What the task requires ->
In the data below, which lines hold the word "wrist"? Copy them.
-- Data segment follows --
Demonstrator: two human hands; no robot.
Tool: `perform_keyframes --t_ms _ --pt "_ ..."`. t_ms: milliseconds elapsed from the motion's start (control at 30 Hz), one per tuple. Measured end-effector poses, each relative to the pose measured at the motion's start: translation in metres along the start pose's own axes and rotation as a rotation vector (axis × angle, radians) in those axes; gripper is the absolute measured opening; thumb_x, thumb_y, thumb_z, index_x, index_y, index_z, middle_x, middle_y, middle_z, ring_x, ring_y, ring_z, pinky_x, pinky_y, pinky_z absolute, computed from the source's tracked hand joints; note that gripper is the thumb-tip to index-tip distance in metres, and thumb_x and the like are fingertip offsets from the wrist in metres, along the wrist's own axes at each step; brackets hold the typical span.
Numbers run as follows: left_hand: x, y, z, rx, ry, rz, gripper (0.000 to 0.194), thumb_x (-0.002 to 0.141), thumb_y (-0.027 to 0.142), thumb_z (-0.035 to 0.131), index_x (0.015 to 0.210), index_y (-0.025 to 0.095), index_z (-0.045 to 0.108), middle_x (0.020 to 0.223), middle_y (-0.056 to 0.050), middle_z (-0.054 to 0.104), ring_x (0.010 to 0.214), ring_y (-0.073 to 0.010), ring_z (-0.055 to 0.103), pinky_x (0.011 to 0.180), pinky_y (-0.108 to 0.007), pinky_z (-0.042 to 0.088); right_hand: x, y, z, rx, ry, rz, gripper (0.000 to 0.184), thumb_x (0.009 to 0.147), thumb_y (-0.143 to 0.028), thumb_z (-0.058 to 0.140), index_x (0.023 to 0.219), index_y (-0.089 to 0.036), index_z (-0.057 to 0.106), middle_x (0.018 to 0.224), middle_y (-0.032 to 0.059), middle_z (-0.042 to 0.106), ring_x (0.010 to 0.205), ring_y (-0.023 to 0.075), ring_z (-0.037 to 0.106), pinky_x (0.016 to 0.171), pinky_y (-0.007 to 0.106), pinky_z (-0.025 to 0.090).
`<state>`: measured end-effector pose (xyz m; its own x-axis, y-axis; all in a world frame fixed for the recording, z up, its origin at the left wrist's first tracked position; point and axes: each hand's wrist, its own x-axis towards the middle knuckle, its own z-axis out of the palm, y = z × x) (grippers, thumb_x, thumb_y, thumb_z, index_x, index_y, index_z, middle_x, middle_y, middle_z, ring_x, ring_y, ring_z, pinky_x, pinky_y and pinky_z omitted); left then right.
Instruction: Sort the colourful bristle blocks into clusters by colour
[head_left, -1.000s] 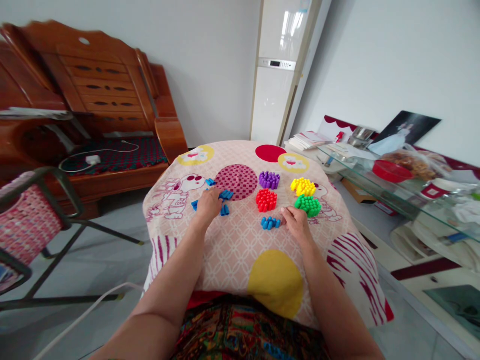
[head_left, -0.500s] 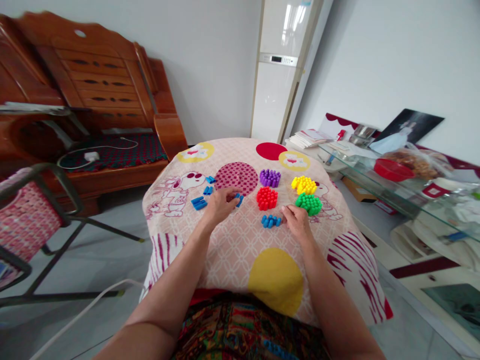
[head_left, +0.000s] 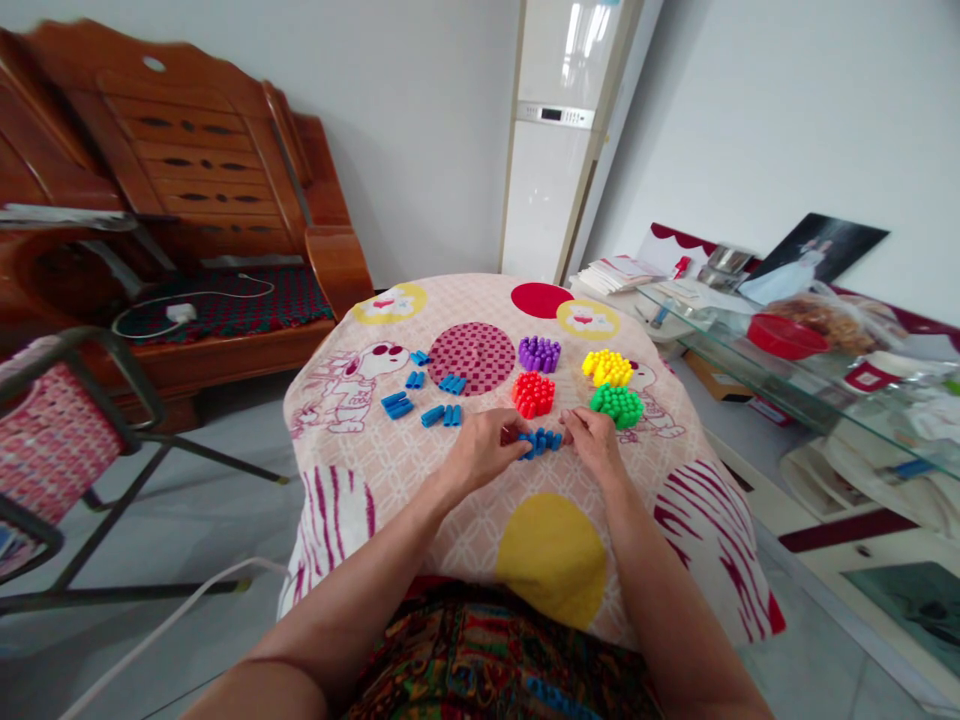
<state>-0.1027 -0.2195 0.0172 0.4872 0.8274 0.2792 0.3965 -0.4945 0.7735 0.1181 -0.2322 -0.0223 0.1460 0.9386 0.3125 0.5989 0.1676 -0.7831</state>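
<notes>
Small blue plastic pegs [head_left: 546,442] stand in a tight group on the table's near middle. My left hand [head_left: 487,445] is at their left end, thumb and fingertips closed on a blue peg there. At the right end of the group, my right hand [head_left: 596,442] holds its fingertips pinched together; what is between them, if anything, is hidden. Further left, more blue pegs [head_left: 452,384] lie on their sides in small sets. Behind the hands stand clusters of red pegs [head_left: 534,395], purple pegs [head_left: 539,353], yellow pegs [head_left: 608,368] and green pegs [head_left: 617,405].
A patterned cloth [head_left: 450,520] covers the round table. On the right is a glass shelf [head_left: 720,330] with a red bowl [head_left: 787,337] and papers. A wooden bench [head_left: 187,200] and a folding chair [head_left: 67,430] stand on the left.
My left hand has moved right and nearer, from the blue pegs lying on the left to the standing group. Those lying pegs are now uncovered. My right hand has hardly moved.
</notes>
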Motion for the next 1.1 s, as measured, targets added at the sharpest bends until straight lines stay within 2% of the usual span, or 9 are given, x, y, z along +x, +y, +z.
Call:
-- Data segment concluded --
Task response ->
Tool: `perform_keyframes --t_ms _ --pt "_ ..."`. t_ms: milliseconds elapsed from the motion's start (control at 30 Hz), one per tuple. Measured end-effector poses, each relative to the pose measured at the motion's start: translation in metres along the start pose's own axes and rotation as a rotation vector (axis × angle, radians) in those axes; gripper is the absolute measured opening; thumb_x, thumb_y, thumb_z, index_x, index_y, index_z, middle_x, middle_y, middle_z, ring_x, ring_y, ring_z, pinky_x, pinky_y, pinky_z absolute, computed from the source's tracked hand joints; note that gripper is the thumb-tip to index-tip distance in metres, and thumb_x and the like are fingertip offsets from the wrist in metres, along the wrist's own axes at each step; brackets hold the typical span.
`<state>`: measured end-effector pose (xyz m; its own x-axis, y-axis; all in a world frame fixed for the recording, z up, its origin at the left wrist's first tracked position; point and axes: each hand's wrist, its own x-axis towards the middle knuckle, its own z-axis out of the palm, y = z × x) (grippers, thumb_x, thumb_y, thumb_z, index_x, index_y, index_z, middle_x, middle_y, middle_z, ring_x, ring_y, ring_z, pinky_x, pinky_y and pinky_z omitted); left then right.

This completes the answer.